What you need to do — Transcription should be exact. Include all entries.

[The records Boundary: Start]

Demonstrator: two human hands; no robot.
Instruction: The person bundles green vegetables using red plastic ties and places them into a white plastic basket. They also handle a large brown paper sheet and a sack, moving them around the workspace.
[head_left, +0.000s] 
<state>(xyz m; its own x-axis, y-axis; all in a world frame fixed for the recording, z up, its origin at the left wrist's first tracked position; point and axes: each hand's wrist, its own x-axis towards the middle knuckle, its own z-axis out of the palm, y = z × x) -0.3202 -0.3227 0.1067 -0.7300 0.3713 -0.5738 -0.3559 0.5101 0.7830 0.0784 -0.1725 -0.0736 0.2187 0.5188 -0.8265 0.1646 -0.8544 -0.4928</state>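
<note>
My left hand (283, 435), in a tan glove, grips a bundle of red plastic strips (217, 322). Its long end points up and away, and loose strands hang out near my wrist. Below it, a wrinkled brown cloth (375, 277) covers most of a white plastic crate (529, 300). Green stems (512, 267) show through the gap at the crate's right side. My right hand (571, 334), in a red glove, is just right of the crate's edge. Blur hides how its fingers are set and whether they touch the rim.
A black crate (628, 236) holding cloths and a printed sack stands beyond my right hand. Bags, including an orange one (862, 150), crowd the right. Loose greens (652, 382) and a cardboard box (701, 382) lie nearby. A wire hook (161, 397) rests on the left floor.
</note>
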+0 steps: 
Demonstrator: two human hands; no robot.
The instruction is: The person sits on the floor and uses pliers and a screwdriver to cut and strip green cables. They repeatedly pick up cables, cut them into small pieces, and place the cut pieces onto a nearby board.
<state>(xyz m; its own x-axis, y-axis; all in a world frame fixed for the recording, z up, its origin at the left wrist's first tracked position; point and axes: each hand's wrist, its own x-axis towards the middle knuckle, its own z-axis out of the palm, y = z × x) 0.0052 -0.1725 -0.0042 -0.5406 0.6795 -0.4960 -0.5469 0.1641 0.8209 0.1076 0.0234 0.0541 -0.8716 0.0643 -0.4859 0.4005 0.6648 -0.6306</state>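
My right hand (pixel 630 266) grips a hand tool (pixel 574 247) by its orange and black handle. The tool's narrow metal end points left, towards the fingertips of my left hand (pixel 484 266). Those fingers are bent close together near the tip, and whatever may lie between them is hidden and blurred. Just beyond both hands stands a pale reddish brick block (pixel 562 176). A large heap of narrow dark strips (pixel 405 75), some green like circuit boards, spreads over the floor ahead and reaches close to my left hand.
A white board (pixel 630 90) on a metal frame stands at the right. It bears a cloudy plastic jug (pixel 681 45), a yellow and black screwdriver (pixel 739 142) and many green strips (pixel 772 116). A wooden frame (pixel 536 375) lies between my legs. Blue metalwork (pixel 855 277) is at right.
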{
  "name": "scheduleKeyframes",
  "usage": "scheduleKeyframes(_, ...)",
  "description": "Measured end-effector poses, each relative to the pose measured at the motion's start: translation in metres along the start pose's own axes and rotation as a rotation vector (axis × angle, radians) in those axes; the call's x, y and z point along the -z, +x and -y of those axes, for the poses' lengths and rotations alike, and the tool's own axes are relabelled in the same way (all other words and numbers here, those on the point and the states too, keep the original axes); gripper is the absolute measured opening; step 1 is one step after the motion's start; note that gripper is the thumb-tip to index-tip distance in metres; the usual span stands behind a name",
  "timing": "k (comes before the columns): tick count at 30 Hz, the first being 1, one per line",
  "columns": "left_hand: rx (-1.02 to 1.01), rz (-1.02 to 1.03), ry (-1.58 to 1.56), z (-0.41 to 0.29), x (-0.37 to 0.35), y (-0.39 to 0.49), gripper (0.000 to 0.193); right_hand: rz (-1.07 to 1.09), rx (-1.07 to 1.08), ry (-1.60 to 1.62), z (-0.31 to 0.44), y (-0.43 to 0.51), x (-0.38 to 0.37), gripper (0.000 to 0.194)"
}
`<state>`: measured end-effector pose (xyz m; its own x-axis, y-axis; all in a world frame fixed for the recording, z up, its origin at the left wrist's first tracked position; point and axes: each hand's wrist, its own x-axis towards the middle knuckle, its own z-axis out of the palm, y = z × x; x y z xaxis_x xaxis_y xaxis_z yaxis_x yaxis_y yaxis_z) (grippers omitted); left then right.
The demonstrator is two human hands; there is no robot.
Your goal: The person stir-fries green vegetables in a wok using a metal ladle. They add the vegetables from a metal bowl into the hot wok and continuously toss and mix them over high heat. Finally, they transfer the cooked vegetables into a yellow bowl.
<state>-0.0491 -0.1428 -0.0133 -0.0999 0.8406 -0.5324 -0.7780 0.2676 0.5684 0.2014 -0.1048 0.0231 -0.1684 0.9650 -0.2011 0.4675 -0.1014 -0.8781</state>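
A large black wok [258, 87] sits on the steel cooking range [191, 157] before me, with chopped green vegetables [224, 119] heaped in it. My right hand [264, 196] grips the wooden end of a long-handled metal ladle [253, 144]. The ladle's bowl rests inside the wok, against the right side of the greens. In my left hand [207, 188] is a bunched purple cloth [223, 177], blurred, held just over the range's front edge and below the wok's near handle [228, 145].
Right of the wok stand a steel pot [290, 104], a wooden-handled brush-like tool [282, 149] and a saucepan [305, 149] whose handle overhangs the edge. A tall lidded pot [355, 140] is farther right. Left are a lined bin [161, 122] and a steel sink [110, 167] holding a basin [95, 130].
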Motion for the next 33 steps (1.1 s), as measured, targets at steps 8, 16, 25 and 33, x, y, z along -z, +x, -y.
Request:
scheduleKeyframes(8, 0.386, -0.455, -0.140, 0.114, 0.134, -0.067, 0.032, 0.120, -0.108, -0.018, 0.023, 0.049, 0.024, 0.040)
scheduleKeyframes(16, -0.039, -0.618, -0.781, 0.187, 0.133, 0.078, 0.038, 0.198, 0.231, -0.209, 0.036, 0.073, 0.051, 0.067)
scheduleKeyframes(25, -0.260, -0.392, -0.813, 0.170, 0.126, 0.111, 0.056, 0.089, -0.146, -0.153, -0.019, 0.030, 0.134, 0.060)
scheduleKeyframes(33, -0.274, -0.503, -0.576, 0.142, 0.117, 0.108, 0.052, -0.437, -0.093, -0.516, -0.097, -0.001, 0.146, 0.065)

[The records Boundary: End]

Task solution —
Demonstrator: two human hands; no robot.
Instruction: The person bundles green vegetables using red plastic ties and places them into a white plastic basket. They also handle a large brown paper sheet and a sack, moving them around the workspace.
[head_left, +0.000s] 
<state>(xyz m; its own x-axis, y-axis; all in a world frame fixed for the recording, z up, its origin at the left wrist's first tracked position; point and axes: each hand's wrist, its own x-axis towards the middle knuckle, its own z-axis out of the palm, y = z × x) -0.3202 -0.3227 0.1067 -0.7300 0.3713 -0.5738 -0.3559 0.5101 0.7830 0.0784 -0.1725 -0.0736 0.2187 0.5188 -0.8265 0.1646 -0.8544 -0.4928</state>
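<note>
My left hand (283, 435), in a tan glove, grips a bundle of red plastic strips (217, 322). Its long end points up and away, and loose strands hang out near my wrist. Below it, a wrinkled brown cloth (375, 277) covers most of a white plastic crate (529, 300). Green stems (512, 267) show through the gap at the crate's right side. My right hand (571, 334), in a red glove, is just right of the crate's edge. Blur hides how its fingers are set and whether they touch the rim.
A black crate (628, 236) holding cloths and a printed sack stands beyond my right hand. Bags, including an orange one (862, 150), crowd the right. Loose greens (652, 382) and a cardboard box (701, 382) lie nearby. A wire hook (161, 397) rests on the left floor.
</note>
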+0 steps: 
Demonstrator: two human hands; no robot.
The instruction is: The person sits on the floor and uses pliers and a screwdriver to cut and strip green cables. They repeatedly pick up cables, cut them into small pieces, and place the cut pieces onto a nearby board.
<state>(xyz m; its own x-axis, y-axis; all in a world frame fixed for the recording, z up, its origin at the left wrist's first tracked position; point and axes: each hand's wrist, its own x-axis towards the middle knuckle, its own z-axis out of the palm, y = z × x) 0.0052 -0.1725 -0.0042 -0.5406 0.6795 -0.4960 -0.5469 0.1641 0.8209 0.1076 0.0234 0.0541 -0.8716 0.0643 -0.4859 0.4005 0.6648 -0.6306</state>
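My right hand (pixel 630 266) grips a hand tool (pixel 574 247) by its orange and black handle. The tool's narrow metal end points left, towards the fingertips of my left hand (pixel 484 266). Those fingers are bent close together near the tip, and whatever may lie between them is hidden and blurred. Just beyond both hands stands a pale reddish brick block (pixel 562 176). A large heap of narrow dark strips (pixel 405 75), some green like circuit boards, spreads over the floor ahead and reaches close to my left hand.
A white board (pixel 630 90) on a metal frame stands at the right. It bears a cloudy plastic jug (pixel 681 45), a yellow and black screwdriver (pixel 739 142) and many green strips (pixel 772 116). A wooden frame (pixel 536 375) lies between my legs. Blue metalwork (pixel 855 277) is at right.
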{
  "name": "scheduleKeyframes",
  "usage": "scheduleKeyframes(_, ...)",
  "description": "Measured end-effector poses, each relative to the pose measured at the motion's start: translation in metres along the start pose's own axes and rotation as a rotation vector (axis × angle, radians) in those axes; the call's x, y and z point along the -z, +x and -y of those axes, for the poses' lengths and rotations alike, and the tool's own axes are relabelled in the same way (all other words and numbers here, those on the point and the states too, keep the original axes); gripper is the absolute measured opening; step 1 is one step after the motion's start; note that gripper is the thumb-tip to index-tip distance in metres; the usual span stands behind a name",
  "timing": "k (comes before the columns): tick count at 30 Hz, the first being 1, one per line",
  "columns": "left_hand: rx (-1.02 to 1.01), rz (-1.02 to 1.03), ry (-1.58 to 1.56), z (-0.41 to 0.29), x (-0.37 to 0.35), y (-0.39 to 0.49), gripper (0.000 to 0.193); right_hand: rz (-1.07 to 1.09), rx (-1.07 to 1.08), ry (-1.60 to 1.62), z (-0.31 to 0.44), y (-0.43 to 0.51), x (-0.38 to 0.37), gripper (0.000 to 0.194)"
}
`<state>`: measured end-effector pose (xyz m; its own x-axis, y-axis; all in a world frame fixed for the recording, z up, its origin at the left wrist's first tracked position; point and axes: each hand's wrist, its own x-axis towards the middle knuckle, its own z-axis out of the palm, y = z × x; x y z xaxis_x xaxis_y xaxis_z yaxis_x yaxis_y yaxis_z) (grippers omitted); left then right.
The demonstrator is two human hands; there is no robot.
Your goal: The person stir-fries green vegetables in a wok using a metal ladle. They add the vegetables from a metal bowl into the hot wok and continuously toss and mix them over high heat. Finally, they transfer the cooked vegetables into a yellow bowl.
<state>-0.0491 -0.1428 -0.0133 -0.0999 0.8406 -0.5324 -0.7780 0.2676 0.5684 0.2014 -0.1048 0.0231 -0.1684 0.9650 -0.2011 0.4675 -0.1014 -0.8781</state>
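A large black wok [258, 87] sits on the steel cooking range [191, 157] before me, with chopped green vegetables [224, 119] heaped in it. My right hand [264, 196] grips the wooden end of a long-handled metal ladle [253, 144]. The ladle's bowl rests inside the wok, against the right side of the greens. In my left hand [207, 188] is a bunched purple cloth [223, 177], blurred, held just over the range's front edge and below the wok's near handle [228, 145].
Right of the wok stand a steel pot [290, 104], a wooden-handled brush-like tool [282, 149] and a saucepan [305, 149] whose handle overhangs the edge. A tall lidded pot [355, 140] is farther right. Left are a lined bin [161, 122] and a steel sink [110, 167] holding a basin [95, 130].
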Motion for the next 33 steps (1.1 s), as measured, targets at steps 8, 16, 25 and 33, x, y, z along -z, +x, -y.
Request:
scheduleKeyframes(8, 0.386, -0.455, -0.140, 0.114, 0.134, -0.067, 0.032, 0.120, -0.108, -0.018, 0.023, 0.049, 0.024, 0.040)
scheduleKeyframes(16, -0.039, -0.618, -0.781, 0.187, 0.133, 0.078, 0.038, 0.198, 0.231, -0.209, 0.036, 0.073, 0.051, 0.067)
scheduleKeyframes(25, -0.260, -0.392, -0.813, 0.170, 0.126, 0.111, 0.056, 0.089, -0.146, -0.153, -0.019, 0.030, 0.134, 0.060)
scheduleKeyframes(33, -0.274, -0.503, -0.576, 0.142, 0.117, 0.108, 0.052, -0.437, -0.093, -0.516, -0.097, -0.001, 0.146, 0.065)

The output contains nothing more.